Accueil du site > 5- Les produits alimentaires > Les produits transformés BIO > le marché BIO

le marché BIO

lundi 28 janvier 2013, par AMROUCHE

Elisabeth Mercier, directrice de l’Agence Bio, est intervenue sur les perspectives du marché Bio en France et en Europe.

Colloque produits Bio 16/10/2012 Rennes

Panorama chiffré du marché bio en France et en Europe : évolution et perspectives

Par Elisabeth Mercier, directrice de l’Agence Bio

Le marché national de l’Agriculture Biologique est en croissance grâce à la diversité des circuits de production, de transformation et de distribution. Le développement des circuits de commercialisation est par ailleurs un vecteur important du développement du marché Bio.

Toujours en croissance, malgré une conjoncture économique difficile (baisse de 1% de la consommation alimentaire), il a été multiplié par 4 en 10 ans et a quasiment doublé en 4 ans.

En 2012, le marché Bio devrait dépasser 4,1 milliards d’euros.
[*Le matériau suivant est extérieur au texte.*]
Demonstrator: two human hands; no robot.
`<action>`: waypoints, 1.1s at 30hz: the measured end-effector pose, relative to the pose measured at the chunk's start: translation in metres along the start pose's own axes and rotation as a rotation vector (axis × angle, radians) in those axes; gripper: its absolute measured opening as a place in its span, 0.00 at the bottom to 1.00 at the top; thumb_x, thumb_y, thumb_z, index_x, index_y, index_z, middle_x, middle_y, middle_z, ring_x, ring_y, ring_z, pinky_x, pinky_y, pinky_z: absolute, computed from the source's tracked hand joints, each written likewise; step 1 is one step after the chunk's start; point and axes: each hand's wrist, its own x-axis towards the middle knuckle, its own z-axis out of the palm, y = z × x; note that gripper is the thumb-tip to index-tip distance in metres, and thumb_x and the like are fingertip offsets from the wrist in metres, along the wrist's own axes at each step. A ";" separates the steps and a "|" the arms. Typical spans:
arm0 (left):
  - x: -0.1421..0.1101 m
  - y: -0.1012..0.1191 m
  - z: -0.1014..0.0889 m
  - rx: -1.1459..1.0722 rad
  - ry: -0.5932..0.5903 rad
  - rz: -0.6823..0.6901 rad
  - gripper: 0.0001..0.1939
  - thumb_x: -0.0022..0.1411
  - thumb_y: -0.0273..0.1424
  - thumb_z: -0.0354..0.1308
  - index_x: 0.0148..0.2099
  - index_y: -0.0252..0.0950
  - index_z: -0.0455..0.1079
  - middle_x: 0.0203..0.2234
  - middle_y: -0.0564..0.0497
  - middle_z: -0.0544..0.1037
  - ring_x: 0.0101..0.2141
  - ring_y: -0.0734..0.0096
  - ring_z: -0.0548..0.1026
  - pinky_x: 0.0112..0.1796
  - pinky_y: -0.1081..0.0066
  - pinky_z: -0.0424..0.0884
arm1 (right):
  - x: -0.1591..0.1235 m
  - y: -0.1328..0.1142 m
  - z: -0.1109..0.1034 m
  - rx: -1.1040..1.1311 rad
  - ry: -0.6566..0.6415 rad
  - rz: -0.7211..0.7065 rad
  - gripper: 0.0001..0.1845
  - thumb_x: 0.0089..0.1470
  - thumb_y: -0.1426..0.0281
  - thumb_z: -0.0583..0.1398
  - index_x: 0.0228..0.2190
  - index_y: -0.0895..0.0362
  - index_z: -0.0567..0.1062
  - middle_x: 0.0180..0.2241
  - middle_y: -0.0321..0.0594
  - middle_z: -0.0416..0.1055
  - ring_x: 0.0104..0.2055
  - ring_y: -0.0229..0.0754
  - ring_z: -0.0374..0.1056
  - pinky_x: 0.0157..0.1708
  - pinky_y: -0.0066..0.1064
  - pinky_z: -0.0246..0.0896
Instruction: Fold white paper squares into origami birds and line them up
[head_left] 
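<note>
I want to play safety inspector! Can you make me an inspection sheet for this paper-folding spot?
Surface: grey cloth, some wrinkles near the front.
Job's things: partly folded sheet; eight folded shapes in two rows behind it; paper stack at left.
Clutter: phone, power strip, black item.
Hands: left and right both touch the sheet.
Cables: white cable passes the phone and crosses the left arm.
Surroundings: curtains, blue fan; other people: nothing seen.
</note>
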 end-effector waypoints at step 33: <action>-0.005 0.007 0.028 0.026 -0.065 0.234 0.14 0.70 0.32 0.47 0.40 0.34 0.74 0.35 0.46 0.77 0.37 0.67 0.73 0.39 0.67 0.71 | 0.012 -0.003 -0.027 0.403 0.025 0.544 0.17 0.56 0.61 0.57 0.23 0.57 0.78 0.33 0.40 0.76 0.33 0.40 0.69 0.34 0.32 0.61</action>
En 2011, l’Agence Bio a recensé 11 957 entreprises de distribution et de transformation certifiées Bio (dont 73% de préparateurs et 27% de distributeurs).

Les opérateurs Bio aval ont fortement augmenté (+90% entre 2007 et 2011). Il en va de même pour la production Bio (+93% des exploitations durant la même période). D’après le dernier recensement agricole de 2010, 18 500 exploitations ont déclaré être intéressées pour convertir leur exploitation en Bio d’ici 2015 : « les opérateurs Bio sont de plus en plus nombreux en France […] et le potentiel de conversion de ferme est important ».

En 2011, l’agence Bio a recensé 8 785 préparateurs certifiés situés en majorité dans 6 régions (Bretagne incluse) et avec une dominante pour le secteur de la boulangerie-pâtisserie et des pâtes alimentaires (61% des préparateurs). Leur approvisionnement est majoritairement national (82%) et/ou régional (73%).

La distribution Bio est partagée entre les grandes surfaces alimentaires (49% en 2011, hors restauration collective) et les magasins spécialisés en produits Bio (35% en 2011). La vente directe représentait 11% du secteur en 2011. Les réseaux de distribution spécialisée en produits Bio sont dans une forte dynamique d’implantation. En revanche, la subsistance des magasins indépendants et de petite taille est un point sensible. Selon Elisabeth Mercier, le secteur de la distribution garde un potentiel de développement important via notamment la restauration collective.

La part du Bio « made in France » gagne du terrain en 2011.
Les ventes à l’international sont en croissance et les importations vont passer en dessous des 30% pour 2012. La moitié des importations sont constituées de produits exotiques non substituables. L’offre nationale est capable de répondre à la demande dans de nombreux secteurs : vins, viandes, œufs, produits laitiers. Toutefois, on constate des lacunes de productions sur certains produits (épiceries sucrées, jus de fruits et de légumes…).

La Bio de demain doit être capable d’étudier les opportunités de production sur les produits d’importation substituables et élaborer des stratégies plus offensives pour pallier ce manque et répondre à la demande nationale.

Dynamiser les échanges entre la distribution et les autres opérateurs français de la filière Bio est crucial pour que le développement du marché Bio soit cohérent et bénéfique à tous. La diversification de la production, la multiplication des circuits de distribution, le développement de la communication et de la promotion de la Bio sont des clés de développement de l’Agriculture Biologique de demain. « Ensemble, les hommes doivent trouver des valeurs communes » a énoncé E. Mercier.